As president of the San Luis Obispo County Cattlemen’s Association, I am responding to a Tribune editorial that referenced the negative environmental impacts of beef cattle.

All we hear about today in the news is the impact of greenhouse gases from beef cattle, yet beef cattle contribute less than 2 percent of total greenhouse gases — far less impact than the 26 percent of emissions that comes from transportation.

Also, nobody is talking about what we are doing to sequester carbon.

Carbon sequestration is the long-term capture and storage of carbon from the atmosphere, typically as carbon dioxide. Private grazing lands can assist with carbon sequestration in both soil and biomass to reduce impacts to the environment.

Open range lands on the Central Coast can provide up to 268 pounds of carbon storage per acre when using various types of grazing management practices.

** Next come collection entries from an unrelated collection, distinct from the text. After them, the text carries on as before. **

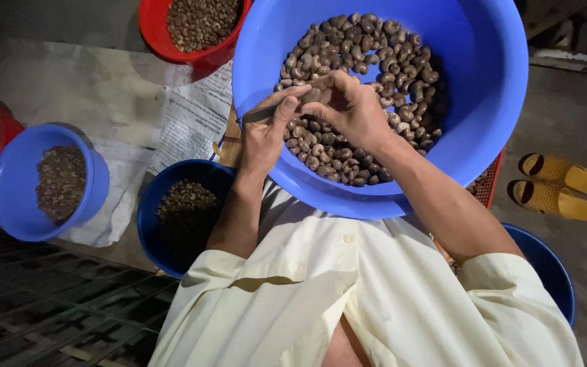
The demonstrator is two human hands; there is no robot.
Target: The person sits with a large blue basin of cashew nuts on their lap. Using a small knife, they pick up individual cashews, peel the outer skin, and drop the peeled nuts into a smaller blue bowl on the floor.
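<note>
A large blue basin [484, 102] rests on my lap, holding several brown, curved nuts [375, 75] in their shells. Both hands meet over the nuts at the basin's left side. My left hand [265, 132] grips a thin metal blade [256, 114] that points left. My right hand [349, 107] pinches a single nut [312, 94] with its fingertips, right against the left thumb. My cream shirt sleeves fill the bottom of the view.
A dark blue bucket [154, 231] with nuts sits under my left forearm. A lighter blue bucket [8, 197] stands at the left and a red bowl [154, 30] of nuts at the top. Paper sheets [191, 115] cover the floor. Yellow sandals [558, 183] lie at the right, another blue basin [552, 272] below them.
</note>
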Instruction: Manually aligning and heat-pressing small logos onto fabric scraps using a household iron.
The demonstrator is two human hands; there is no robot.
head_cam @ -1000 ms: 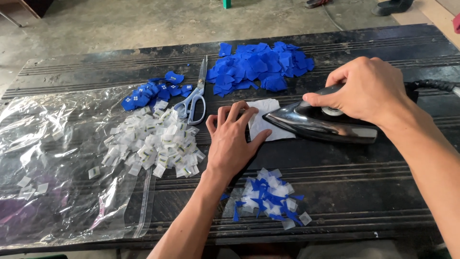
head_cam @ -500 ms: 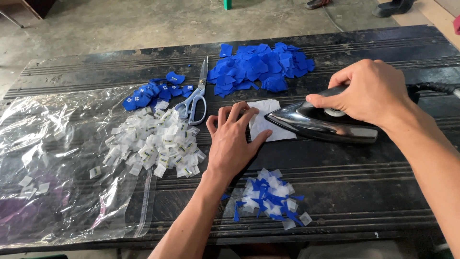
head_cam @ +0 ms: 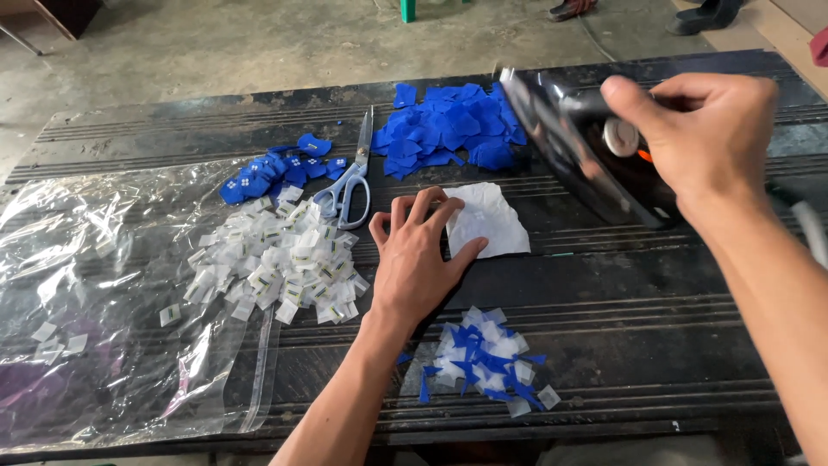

Due to our area having so much open grazing land — over 1 million acres of native pasture and forestland — this capture of carbon ultimately decreases the amount of carbon dioxide that would otherwise be released to the air.

Other positive impacts that beef producers provide here on the Central Coast:

▪ Groundwater capture: Rangelands, which make up approximately half of the acreage in the county, serve as watersheds to capture and restore groundwater basins. This has been an important benefit since we have been drought stricken for the majority of the past 10 years.

▪ Fire protection: If our beef cattle were not grazing these areas, it would create a continuous fuel bed for catastrophic fires to wipe out entire communities. Some recent examples of catastrophic fires that shared our same landscape were the Camp Fire that killed 85 people and destroyed 14,000 structures, and the Carr Fire that killed eight and destroyed just under 1,600 structures.

▪ Natural brush control: Defensible space attained through natural grazing has less impact on the environment and wildlife and provides a smaller carbon footprint than bringing in mechanized equipment.

▪ Manufacture of byproducts: When a beef animal is harvested, 99 perfect of that animal is utilized for consumption or turned into a byproduct. Beef is utilized for products such as sports equipment and balls, upholstery, lubricants, household cleaning products, dish soap, grooming products such as nail polish remover, lotions and makeup. Other not-so-common byproducts of beef that are necessities to those in the medical field are items such as burn ointments, first aid creams and anti-rejection drugs for use after organ transplants.

▪ Open space protection: Grazing lands provide habitat for various wildlife species, plant life and the “super bloom” flowers we’re currently enjoying. As you drive throughout the coastal mountains of Cayucos, ride your bike through the Filipponi Ranch in San Luis Obispo or enjoy the scenery of wide open spaces in the North County, think about who has provided this lovely view for you to enjoy. More than likely it has been a rancher or farmer — one who has been practicing sustainability and caring for the land for many generations.

Education and awareness of our industry are among the top priorities of the San Luis Obispo County Cattlemen’s Association. Feel free to reach out to us to ask questions and for a ranch tour. You will be able to see first-hand what land conservancy and stewardship look like here on the Central Coast.

Anthony Stornetta is the president of the San Luis Obispo County Cattlemen’s Association, the largest cattlemen’s association in the state. The Stornetta family has lived on the Central Coast for four generations, raising dairy and beef cattle.